EXERCISE >> Your task is to give the entries back exactly, leaving nothing out.

Stored entries >>
'''

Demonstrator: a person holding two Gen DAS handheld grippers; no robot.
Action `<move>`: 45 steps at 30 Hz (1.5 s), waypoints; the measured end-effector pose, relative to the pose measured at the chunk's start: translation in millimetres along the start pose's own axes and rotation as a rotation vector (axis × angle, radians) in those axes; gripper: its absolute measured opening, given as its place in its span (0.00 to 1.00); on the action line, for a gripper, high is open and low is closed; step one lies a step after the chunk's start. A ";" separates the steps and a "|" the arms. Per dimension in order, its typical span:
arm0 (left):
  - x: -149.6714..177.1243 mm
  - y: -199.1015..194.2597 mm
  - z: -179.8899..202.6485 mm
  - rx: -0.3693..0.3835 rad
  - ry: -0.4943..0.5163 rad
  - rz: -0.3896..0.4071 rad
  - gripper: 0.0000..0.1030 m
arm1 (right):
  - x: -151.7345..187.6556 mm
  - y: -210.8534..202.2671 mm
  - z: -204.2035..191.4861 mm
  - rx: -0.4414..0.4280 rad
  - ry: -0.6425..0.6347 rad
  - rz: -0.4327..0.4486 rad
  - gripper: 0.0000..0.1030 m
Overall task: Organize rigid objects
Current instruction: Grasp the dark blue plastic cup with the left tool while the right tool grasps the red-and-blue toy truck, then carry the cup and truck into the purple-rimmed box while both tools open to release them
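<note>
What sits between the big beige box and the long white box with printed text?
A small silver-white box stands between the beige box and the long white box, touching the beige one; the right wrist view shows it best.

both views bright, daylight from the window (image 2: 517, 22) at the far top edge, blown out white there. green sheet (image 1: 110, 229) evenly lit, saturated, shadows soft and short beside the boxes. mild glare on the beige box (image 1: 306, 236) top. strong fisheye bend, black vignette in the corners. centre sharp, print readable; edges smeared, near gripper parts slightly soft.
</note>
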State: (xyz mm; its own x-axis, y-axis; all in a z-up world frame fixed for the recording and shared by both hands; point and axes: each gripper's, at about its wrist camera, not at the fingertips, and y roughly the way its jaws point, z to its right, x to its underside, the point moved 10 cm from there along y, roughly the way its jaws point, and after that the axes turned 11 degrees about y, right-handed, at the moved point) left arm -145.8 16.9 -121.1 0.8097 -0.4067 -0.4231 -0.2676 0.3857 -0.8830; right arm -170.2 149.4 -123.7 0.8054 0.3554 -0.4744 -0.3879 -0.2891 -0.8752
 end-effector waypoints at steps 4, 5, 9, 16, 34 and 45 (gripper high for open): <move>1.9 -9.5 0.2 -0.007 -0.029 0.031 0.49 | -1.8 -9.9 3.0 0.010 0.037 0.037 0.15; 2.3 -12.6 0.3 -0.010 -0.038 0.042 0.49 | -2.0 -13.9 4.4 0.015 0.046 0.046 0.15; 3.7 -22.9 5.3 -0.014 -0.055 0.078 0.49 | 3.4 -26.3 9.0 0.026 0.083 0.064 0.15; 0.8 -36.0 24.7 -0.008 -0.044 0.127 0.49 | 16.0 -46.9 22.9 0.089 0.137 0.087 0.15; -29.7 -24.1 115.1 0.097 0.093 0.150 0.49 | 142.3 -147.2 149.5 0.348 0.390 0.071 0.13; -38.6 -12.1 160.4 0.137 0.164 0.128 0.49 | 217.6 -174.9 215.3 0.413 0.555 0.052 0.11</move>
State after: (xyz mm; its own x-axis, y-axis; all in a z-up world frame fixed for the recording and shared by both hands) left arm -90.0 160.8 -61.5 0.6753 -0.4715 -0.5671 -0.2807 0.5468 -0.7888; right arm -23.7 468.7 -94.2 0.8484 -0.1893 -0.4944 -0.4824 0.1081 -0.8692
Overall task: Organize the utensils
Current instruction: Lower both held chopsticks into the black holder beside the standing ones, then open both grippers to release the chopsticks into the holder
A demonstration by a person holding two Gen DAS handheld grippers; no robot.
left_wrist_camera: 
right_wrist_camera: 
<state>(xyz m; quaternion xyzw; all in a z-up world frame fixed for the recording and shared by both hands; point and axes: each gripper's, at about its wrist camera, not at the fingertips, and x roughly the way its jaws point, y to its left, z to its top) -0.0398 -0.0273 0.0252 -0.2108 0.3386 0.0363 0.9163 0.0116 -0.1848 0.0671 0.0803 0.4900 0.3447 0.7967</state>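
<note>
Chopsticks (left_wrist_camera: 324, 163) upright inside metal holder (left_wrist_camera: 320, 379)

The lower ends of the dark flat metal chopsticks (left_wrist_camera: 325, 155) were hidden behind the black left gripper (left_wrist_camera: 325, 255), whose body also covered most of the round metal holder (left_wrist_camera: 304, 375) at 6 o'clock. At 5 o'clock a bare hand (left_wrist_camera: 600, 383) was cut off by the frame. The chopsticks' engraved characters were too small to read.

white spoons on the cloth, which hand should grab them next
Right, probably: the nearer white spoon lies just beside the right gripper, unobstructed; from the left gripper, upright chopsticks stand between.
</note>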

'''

ANSWER BOX >>
Demonstrator: a person holding two Gen DAS handheld grippers; no robot.
Action `<move>`: 45 steps at 30 Hz (1.5 s), waypoints; the measured end-effector pose, relative to the pose measured at the chunk's start: translation in millimetres along the start pose's own axes and rotation as a rotation vector (axis × angle, radians) in those axes; gripper: its absolute measured opening, given as its place in its span (0.00 to 1.00); on the action line, for a gripper, high is open and low is closed; step one lies a step after the chunk's start. A ";" separates the steps and a "|" the arms. Per dimension in order, its typical span:
arm0 (left):
  - x: -149.6714..177.1243 mm
  - y: -199.1015..194.2597 mm
  - z: -179.8899..202.6485 mm
  - rx: -0.3693..0.3835 rad
  - ry: -0.4943..0.5163 rad
  - rz: -0.3896..0.4071 rad
  - gripper: 0.0000..0.1030 m
arm1 (right):
  - x: -151.7345..187.6556 mm
  - y: -210.8534..202.2671 mm
  - z: -204.2035..191.4861 mm
  - rx: -0.4414..0.4280 rad
  - ry: -0.6425..0.6347 rad
  - rz: -0.4327..0.4486 rad
  - gripper: 0.0000..0.1030 m
Overall task: Organize rigid objects
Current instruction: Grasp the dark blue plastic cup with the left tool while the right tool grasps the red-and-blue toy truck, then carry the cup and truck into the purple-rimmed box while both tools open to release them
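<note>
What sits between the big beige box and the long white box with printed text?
A small silver-white box stands between the beige box and the long white box, touching the beige one; the right wrist view shows it best.

both views bright, daylight from the window (image 2: 517, 22) at the far top edge, blown out white there. green sheet (image 1: 110, 229) evenly lit, saturated, shadows soft and short beside the boxes. mild glare on the beige box (image 1: 306, 236) top. strong fisheye bend, black vignette in the corners. centre sharp, print readable; edges smeared, near gripper parts slightly soft.
</note>
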State: (xyz mm; its own x-axis, y-axis; all in a z-up world frame fixed for the recording and shared by both hands; point and axes: each gripper's, at about its wrist camera, not at the fingertips, and y roughly the way its jaws point, z to its right, x to its underside, the point moved 10 cm from there along y, roughly the way its jaws point, and after that the axes turned 11 degrees about y, right-handed, at the moved point) left arm -145.8 16.9 -121.1 0.8097 -0.4067 -0.4231 -0.2676 0.3857 -0.8830; right arm -170.2 149.4 -123.7 0.8054 0.3554 -0.4744 -0.3879 -0.2891 -0.8752
 end-effector waypoints at steps 4, 5, 9, 16, 34 and 45 (gripper high for open): <move>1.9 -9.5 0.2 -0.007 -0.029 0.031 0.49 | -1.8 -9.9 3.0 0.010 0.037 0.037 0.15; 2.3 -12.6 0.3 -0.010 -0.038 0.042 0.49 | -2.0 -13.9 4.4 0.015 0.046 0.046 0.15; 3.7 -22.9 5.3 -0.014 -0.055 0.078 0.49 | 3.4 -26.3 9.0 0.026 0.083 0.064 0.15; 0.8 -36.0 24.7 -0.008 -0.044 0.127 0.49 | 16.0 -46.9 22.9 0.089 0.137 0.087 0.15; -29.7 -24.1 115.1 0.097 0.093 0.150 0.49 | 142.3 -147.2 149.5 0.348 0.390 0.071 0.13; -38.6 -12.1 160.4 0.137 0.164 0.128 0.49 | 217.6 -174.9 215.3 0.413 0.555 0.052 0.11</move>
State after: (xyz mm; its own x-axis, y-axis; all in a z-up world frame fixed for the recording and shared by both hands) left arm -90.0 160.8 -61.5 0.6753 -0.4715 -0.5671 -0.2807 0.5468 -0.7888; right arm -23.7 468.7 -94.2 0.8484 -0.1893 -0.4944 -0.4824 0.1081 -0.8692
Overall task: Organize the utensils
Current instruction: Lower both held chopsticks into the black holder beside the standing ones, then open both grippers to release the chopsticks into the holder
A demonstration by a person holding two Gen DAS handheld grippers; no robot.
left_wrist_camera: 
right_wrist_camera: 
<state>(xyz m; quaternion xyzw; all in a z-up world frame fixed for the recording and shared by both hands; point and axes: each gripper's, at about its wrist camera, not at the fingertips, and x roughly the way its jaws point, y to its left, z to its top) -0.0398 -0.0273 0.0252 -0.2108 0.3386 0.0363 0.9163 0.0116 -0.1848 0.0671 0.0803 0.4900 0.3447 0.7967</state>
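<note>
Chopsticks (left_wrist_camera: 324, 163) upright inside metal holder (left_wrist_camera: 320, 379)

The lower ends of the dark flat metal chopsticks (left_wrist_camera: 325, 155) were hidden behind the black left gripper (left_wrist_camera: 325, 255), whose body also covered most of the round metal holder (left_wrist_camera: 304, 375) at 6 o'clock. At 5 o'clock a bare hand (left_wrist_camera: 600, 383) was cut off by the frame. The chopsticks' engraved characters were too small to read.

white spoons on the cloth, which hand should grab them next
Right, probably: the nearer white spoon lies just beside the right gripper, unobstructed; from the left gripper, upright chopsticks stand between.
</note>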

What this exercise required is now done.